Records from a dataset
=== Begin Enclosure ===

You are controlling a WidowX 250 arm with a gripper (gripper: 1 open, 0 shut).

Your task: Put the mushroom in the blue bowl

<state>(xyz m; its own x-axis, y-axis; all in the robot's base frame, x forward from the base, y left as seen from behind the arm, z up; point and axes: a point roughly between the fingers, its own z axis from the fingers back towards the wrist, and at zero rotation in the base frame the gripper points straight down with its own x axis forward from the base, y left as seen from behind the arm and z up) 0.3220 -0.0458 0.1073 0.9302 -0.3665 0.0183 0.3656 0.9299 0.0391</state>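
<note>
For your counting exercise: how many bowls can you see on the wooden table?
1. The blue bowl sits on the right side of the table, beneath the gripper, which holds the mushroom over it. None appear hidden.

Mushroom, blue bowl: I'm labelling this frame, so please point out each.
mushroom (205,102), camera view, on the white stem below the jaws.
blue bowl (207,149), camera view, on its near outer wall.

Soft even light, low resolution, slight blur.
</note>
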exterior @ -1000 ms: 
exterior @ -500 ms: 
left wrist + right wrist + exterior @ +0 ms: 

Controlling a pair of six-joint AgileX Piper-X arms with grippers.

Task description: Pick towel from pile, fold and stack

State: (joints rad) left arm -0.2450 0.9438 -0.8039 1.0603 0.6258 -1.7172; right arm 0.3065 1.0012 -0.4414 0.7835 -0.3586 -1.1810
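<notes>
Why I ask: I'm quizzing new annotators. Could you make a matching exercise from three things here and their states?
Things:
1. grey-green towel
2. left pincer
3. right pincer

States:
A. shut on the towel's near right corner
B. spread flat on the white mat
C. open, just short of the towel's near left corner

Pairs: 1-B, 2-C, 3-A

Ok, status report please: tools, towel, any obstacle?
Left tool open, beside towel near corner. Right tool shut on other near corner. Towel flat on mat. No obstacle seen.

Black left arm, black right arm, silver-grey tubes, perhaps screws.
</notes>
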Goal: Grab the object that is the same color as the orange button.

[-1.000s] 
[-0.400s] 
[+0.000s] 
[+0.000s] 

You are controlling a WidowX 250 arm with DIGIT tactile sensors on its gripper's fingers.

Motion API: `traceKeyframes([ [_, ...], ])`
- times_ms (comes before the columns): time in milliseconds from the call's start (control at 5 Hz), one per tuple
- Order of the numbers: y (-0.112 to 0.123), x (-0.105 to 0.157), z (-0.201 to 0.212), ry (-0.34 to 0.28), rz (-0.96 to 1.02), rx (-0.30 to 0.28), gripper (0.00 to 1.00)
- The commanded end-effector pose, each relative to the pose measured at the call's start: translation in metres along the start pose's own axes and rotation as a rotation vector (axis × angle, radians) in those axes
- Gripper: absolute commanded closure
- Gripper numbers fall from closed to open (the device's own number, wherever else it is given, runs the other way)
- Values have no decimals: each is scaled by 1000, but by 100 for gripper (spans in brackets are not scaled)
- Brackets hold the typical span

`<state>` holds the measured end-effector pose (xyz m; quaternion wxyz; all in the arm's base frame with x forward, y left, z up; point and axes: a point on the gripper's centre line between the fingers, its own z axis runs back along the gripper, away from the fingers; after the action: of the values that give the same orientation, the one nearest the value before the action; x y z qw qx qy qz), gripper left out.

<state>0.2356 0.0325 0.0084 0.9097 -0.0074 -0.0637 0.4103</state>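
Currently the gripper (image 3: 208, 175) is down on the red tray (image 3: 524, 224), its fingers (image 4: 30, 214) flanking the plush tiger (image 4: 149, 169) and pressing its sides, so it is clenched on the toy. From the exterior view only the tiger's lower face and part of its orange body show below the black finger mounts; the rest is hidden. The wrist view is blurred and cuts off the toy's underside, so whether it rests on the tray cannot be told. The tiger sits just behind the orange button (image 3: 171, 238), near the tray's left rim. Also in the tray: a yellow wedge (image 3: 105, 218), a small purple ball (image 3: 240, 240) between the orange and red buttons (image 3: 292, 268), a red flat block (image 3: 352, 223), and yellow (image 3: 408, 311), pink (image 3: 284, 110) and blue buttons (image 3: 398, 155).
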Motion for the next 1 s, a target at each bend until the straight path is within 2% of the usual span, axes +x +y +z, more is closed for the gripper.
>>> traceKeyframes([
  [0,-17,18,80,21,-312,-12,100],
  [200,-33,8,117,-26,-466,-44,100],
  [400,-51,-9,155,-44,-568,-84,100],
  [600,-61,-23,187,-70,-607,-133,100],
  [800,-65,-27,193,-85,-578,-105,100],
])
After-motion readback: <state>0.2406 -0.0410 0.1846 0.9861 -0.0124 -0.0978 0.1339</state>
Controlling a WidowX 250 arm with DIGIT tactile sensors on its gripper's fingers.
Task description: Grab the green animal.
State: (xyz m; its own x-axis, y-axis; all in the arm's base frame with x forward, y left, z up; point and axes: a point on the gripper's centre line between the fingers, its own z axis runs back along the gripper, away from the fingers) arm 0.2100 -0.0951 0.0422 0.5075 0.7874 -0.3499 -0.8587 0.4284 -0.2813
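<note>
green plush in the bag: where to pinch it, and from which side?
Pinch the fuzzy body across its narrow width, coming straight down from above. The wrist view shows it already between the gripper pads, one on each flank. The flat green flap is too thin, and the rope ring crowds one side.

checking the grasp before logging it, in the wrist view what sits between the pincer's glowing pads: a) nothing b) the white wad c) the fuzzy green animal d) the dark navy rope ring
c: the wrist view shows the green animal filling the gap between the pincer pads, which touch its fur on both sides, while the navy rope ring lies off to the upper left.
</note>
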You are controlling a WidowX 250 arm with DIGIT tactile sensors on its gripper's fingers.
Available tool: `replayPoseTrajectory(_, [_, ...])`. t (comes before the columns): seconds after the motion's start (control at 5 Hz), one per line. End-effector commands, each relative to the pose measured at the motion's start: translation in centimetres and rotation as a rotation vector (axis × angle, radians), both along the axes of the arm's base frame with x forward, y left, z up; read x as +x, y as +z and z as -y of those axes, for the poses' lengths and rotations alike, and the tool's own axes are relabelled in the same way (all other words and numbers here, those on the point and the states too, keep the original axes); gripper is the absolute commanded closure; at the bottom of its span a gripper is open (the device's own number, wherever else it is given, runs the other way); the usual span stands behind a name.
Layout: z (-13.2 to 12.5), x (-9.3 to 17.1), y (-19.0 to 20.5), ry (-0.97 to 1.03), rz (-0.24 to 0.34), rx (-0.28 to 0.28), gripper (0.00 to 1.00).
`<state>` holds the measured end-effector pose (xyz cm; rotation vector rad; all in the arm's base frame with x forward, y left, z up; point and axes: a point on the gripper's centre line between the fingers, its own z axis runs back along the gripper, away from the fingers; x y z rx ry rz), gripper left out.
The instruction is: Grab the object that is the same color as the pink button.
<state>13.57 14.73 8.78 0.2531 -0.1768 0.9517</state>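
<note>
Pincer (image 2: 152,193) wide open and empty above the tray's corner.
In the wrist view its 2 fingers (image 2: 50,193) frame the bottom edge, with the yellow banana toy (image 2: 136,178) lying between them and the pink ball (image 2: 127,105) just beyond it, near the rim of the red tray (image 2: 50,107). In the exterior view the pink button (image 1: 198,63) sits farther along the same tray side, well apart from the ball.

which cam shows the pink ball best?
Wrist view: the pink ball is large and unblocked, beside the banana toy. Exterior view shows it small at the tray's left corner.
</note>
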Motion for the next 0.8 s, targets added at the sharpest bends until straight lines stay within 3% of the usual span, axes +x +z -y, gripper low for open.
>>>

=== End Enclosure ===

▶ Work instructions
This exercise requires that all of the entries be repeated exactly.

▶ Answer box
You are controlling a WidowX 250 arm with a gripper (gripper: 1 open, 0 shut).

Your task: Put the mushroom in the blue bowl

<state>(xyz m; its own x-axis, y-axis; all in the robot's base frame, x forward from the base, y left as seen from behind the arm, z up; point and axes: a point roughly between the fingers, its own z axis from the fingers back towards the wrist, and at zero rotation in the base frame the gripper points straight down with its own x axis forward from the base, y left as seen from behind the arm and z up) 0.3220 -0.0458 0.1073 0.9302 -0.3665 0.0183 0.3656 0.9299 0.0391</state>
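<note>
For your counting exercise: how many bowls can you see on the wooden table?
1. The blue bowl sits on the right side of the table, beneath the gripper, which holds the mushroom over it. None appear hidden.

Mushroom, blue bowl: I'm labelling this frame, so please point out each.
mushroom (205,102), camera view, on the white stem below the jaws.
blue bowl (207,149), camera view, on its near outer wall.

Soft even light, low resolution, slight blur.
</note>
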exterior @ -1000 ms: 
exterior @ -500 ms: 
left wrist + right wrist + exterior @ +0 ms: 

Controlling a pair of six-joint AgileX Piper-X arms with grippers.

Task description: Pick towel from pile, fold and stack

State: (joints rad) left arm -0.2450 0.9438 -0.8039 1.0603 0.6258 -1.7172; right arm 0.3065 1.0012 -0.4414 0.7835 -0.3586 -1.1810
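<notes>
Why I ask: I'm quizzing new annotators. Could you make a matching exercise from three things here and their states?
Things:
1. grey-green towel
2. left pincer
3. right pincer

States:
A. shut on the towel's near right corner
B. spread flat on the white mat
C. open, just short of the towel's near left corner

Pairs: 1-B, 2-C, 3-A

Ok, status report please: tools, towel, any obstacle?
Left tool open, beside towel near corner. Right tool shut on other near corner. Towel flat on mat. No obstacle seen.

Black left arm, black right arm, silver-grey tubes, perhaps screws.
</notes>
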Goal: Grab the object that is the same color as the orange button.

[-1.000s] 
[-0.400s] 
[+0.000s] 
[+0.000s] 

You are controlling a WidowX 250 arm with DIGIT tactile sensors on its gripper's fingers.

Motion API: `traceKeyframes([ [_, ...], ])`
- times_ms (comes before the columns): time in milliseconds from the call's start (control at 5 Hz), one per tuple
- Order of the numbers: y (-0.112 to 0.123), x (-0.105 to 0.157), z (-0.201 to 0.212), ry (-0.34 to 0.28), rz (-0.96 to 1.02), rx (-0.30 to 0.28), gripper (0.00 to 1.00)
- The commanded end-effector pose, each relative to the pose measured at the call's start: translation in metres along the start pose's own axes and rotation as a rotation vector (axis × angle, radians) in those axes
- Gripper: absolute commanded closure
- Gripper numbers fall from closed to open (the device's own number, wherever else it is given, runs the other way)
- Values have no decimals: each is scaled by 1000, but by 100 for gripper (spans in brackets are not scaled)
- Brackets hold the typical span

`<state>` holds the measured end-effector pose (xyz m; quaternion wxyz; all in the arm's base frame with x forward, y left, z up; point and axes: a point on the gripper's centre line between the fingers, its own z axis runs back along the gripper, away from the fingers; after the action: of the values that give the same orientation, the one nearest the value before the action; x y z qw qx qy qz), gripper left out.

<state>0.2356 0.0325 0.0084 0.9097 -0.0074 -0.0637 0.4103</state>
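Currently the gripper (image 3: 208, 175) is down on the red tray (image 3: 524, 224), its fingers (image 4: 30, 214) flanking the plush tiger (image 4: 149, 169) and pressing its sides, so it is clenched on the toy. From the exterior view only the tiger's lower face and part of its orange body show below the black finger mounts; the rest is hidden. The wrist view is blurred and cuts off the toy's underside, so whether it rests on the tray cannot be told. The tiger sits just behind the orange button (image 3: 171, 238), near the tray's left rim. Also in the tray: a yellow wedge (image 3: 105, 218), a small purple ball (image 3: 240, 240) between the orange and red buttons (image 3: 292, 268), a red flat block (image 3: 352, 223), and yellow (image 3: 408, 311), pink (image 3: 284, 110) and blue buttons (image 3: 398, 155).
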Motion for the next 1 s, a target at each bend until the straight path is within 2% of the usual span, axes +x +y +z, more is closed for the gripper.
>>> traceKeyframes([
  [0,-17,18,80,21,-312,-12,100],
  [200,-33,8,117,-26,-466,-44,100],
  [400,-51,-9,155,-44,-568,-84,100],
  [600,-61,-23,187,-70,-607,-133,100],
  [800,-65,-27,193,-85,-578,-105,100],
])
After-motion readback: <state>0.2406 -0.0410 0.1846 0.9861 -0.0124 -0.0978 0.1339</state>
Controlling a WidowX 250 arm with DIGIT tactile sensors on its gripper's fingers.
Task description: Grab the green animal.
State: (xyz m; its own x-axis, y-axis; all in the arm's base frame with x forward, y left, z up; point and axes: a point on the gripper's centre line between the fingers, its own z axis runs back along the gripper, away from the fingers) arm 0.2100 -0.0951 0.0422 0.5075 0.7874 -0.3499 -0.8587 0.4284 -0.2813
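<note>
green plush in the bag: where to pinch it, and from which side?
Pinch the fuzzy body across its narrow width, coming straight down from above. The wrist view shows it already between the gripper pads, one on each flank. The flat green flap is too thin, and the rope ring crowds one side.

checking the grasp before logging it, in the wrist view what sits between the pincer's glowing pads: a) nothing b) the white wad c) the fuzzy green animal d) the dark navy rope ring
c: the wrist view shows the green animal filling the gap between the pincer pads, which touch its fur on both sides, while the navy rope ring lies off to the upper left.
</note>
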You are controlling a WidowX 250 arm with DIGIT tactile sensors on its gripper's fingers.
Available tool: `replayPoseTrajectory(_, [_, ...])`. t (comes before the columns): seconds after the motion's start (control at 5 Hz), one per line. End-effector commands, each relative to the pose measured at the motion's start: translation in centimetres and rotation as a rotation vector (axis × angle, radians), both along the axes of the arm's base frame with x forward, y left, z up; read x as +x, y as +z and z as -y of those axes, for the poses' lengths and rotations alike, and the tool's own axes are relabelled in the same way (all other words and numbers here, those on the point and the states too, keep the original axes); gripper is the absolute commanded closure; at the bottom of its span a gripper is open (the device's own number, wherever else it is given, runs the other way); the usual span stands behind a name.
Layout: z (-13.2 to 12.5), x (-9.3 to 17.1), y (-19.0 to 20.5), ry (-0.97 to 1.03), rz (-0.24 to 0.34), rx (-0.28 to 0.28), gripper (0.00 to 1.00).
`<state>` holds the measured end-effector pose (xyz cm; rotation vector rad; all in the arm's base frame with x forward, y left, z up; point and axes: a point on the gripper's centre line between the fingers, its own z axis runs back along the gripper, away from the fingers; x y z rx ry rz), gripper left out.
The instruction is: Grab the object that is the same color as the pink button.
<state>13.57 14.73 8.78 0.2531 -0.1768 0.9517</state>
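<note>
Pincer (image 2: 152,193) wide open and empty above the tray's corner.
In the wrist view its 2 fingers (image 2: 50,193) frame the bottom edge, with the yellow banana toy (image 2: 136,178) lying between them and the pink ball (image 2: 127,105) just beyond it, near the rim of the red tray (image 2: 50,107). In the exterior view the pink button (image 1: 198,63) sits farther along the same tray side, well apart from the ball.

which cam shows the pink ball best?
Wrist view: the pink ball is large and unblocked, beside the banana toy. Exterior view shows it small at the tray's left corner.
</note>
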Motion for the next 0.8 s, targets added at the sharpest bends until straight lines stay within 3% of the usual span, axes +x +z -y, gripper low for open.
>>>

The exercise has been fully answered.